Cleveland daily newspaper reduced to 4 union journalists

The Plain Dealer newspaper in Cleveland has been reduced as an organization to little more than the name atop its front page after owners laid off 10 of its remaining 14 union journalists

CLEVELAND —
The Plain Dealer newspaper in Cleveland has been reduced as an organization to little more than the name atop its front page after owners laid off 10 of its remaining 14 union journalists.

The bulk of the stories and photographs that will be published in the newspaper established in the 1840s will come from the roughly 70 journalists working for the non-unionized Cleveland.com news site. The newspaper and the website are both owned by New York-based Advance Publications Inc.

A message seeking comment was left Saturday with an Advance spokesperson.

The reduction follows the layoffs of 18 union journalists and four managers last week. The remaining reporters and photographers were told they would be covering five outlying counties and were no longer permitted to write about Cleveland, Cuyahoga County or the state of Ohio.

Ten of the remaining 14 Newspaper Guild members, unhappy with the change in assignments, asked management Wednesday to lay them off. Their requests were accepted Friday.

A sports columnist, an art critic, a travel writer and one news reporter are the last remaining members of a union local that two decades ago represented around 340 Plain Dealer news employees. It isn’t clear how many non-union journalists, including any managers, might still be working for the newspaper.

Union officials argue the layoffs were not voluntary because the newspaper and its “out-of-state owners put dedicated and seasoned journalists in an impossible situation” by limiting the stories they are allowed to work on.

“For many, that meant being kept from covering the topics they know best and in many cases are regarded locally and nationally as experts,” according to a statement on the Newspaper Guild’s Facebook page.
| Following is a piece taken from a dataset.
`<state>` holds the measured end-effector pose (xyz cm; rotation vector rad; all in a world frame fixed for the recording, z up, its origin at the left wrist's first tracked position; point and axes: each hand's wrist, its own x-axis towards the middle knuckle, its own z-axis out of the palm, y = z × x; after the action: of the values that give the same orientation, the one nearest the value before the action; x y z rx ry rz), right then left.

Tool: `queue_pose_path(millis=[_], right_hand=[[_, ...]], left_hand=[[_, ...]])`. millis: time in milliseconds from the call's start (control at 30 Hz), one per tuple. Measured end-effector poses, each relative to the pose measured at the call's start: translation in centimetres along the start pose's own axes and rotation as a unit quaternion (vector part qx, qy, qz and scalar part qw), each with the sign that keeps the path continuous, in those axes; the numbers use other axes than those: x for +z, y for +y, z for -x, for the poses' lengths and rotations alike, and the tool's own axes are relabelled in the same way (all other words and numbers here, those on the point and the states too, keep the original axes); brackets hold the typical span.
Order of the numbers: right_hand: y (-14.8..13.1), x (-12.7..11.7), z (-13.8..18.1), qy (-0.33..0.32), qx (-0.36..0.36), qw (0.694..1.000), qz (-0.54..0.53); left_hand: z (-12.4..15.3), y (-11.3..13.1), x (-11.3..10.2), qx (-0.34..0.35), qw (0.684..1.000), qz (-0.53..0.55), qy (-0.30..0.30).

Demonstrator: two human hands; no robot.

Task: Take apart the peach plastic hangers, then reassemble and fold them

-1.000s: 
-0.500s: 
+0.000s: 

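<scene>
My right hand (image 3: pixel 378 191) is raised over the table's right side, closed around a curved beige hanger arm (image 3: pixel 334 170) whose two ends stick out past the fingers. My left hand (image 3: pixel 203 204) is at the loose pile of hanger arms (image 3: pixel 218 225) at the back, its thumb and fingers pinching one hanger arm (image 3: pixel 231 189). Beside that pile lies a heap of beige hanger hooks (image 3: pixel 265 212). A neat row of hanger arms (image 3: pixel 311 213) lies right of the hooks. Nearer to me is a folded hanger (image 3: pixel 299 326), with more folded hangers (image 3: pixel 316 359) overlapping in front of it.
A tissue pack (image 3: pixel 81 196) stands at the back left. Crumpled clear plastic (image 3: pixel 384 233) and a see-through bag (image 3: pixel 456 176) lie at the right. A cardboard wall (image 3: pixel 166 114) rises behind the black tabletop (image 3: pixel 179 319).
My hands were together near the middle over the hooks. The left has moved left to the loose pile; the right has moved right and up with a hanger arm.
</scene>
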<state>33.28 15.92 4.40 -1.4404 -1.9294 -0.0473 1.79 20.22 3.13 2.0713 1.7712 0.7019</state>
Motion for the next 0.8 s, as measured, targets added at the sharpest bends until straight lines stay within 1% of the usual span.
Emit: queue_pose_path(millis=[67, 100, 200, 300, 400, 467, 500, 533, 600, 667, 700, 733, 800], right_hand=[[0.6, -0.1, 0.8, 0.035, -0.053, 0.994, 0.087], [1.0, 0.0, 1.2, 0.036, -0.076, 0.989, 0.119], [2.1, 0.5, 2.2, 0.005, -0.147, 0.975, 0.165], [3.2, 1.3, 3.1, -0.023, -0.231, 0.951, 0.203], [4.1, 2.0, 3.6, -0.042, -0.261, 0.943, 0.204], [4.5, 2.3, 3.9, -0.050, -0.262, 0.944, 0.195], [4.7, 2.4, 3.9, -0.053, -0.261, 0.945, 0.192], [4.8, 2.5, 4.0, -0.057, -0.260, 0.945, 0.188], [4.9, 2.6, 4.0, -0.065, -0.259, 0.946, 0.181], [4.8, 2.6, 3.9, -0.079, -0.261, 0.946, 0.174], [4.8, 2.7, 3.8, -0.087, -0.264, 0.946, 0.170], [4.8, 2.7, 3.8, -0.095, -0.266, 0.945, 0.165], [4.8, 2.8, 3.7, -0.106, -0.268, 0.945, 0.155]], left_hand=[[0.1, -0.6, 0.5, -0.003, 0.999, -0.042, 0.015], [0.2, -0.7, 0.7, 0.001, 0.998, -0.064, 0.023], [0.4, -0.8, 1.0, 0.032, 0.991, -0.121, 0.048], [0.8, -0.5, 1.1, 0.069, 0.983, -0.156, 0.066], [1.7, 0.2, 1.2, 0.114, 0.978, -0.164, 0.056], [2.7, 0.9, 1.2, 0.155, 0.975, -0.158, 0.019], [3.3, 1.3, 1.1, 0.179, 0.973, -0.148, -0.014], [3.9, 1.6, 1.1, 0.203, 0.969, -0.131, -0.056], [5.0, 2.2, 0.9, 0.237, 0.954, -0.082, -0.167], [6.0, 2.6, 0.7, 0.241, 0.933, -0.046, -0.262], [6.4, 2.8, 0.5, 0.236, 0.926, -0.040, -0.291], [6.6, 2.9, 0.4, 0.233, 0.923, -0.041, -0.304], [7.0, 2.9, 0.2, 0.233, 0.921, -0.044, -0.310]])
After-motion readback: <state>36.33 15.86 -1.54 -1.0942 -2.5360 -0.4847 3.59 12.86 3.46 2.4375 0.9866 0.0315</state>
The newly appointed editor of The Plain Dealer, Tim Warsinskey, wrote a column posted Friday on Cleveland.com that said “important and impactful stories” about Cleveland, the county and state will appear in the newspaper. He called the departure of 10 more Plain Dealer journalists “emblematic of a larger challenge our industry is facing.”

Warsinskey has said the layoffs, which were announced March 1 along with his appointment, were the result of reduced advertising, not the coronavirus outbreak — though many news organizations have made cuts because of ad revenue losses tied to the pandemic.

“We will continue to be the leading source for news and information here in Northeast Ohio,” Warsinskey wrote.

The newspaper and Cleveland.com split into separate newsgathering organizations in 2013, with stories and photographs from both staffs used interchangeably online and in print.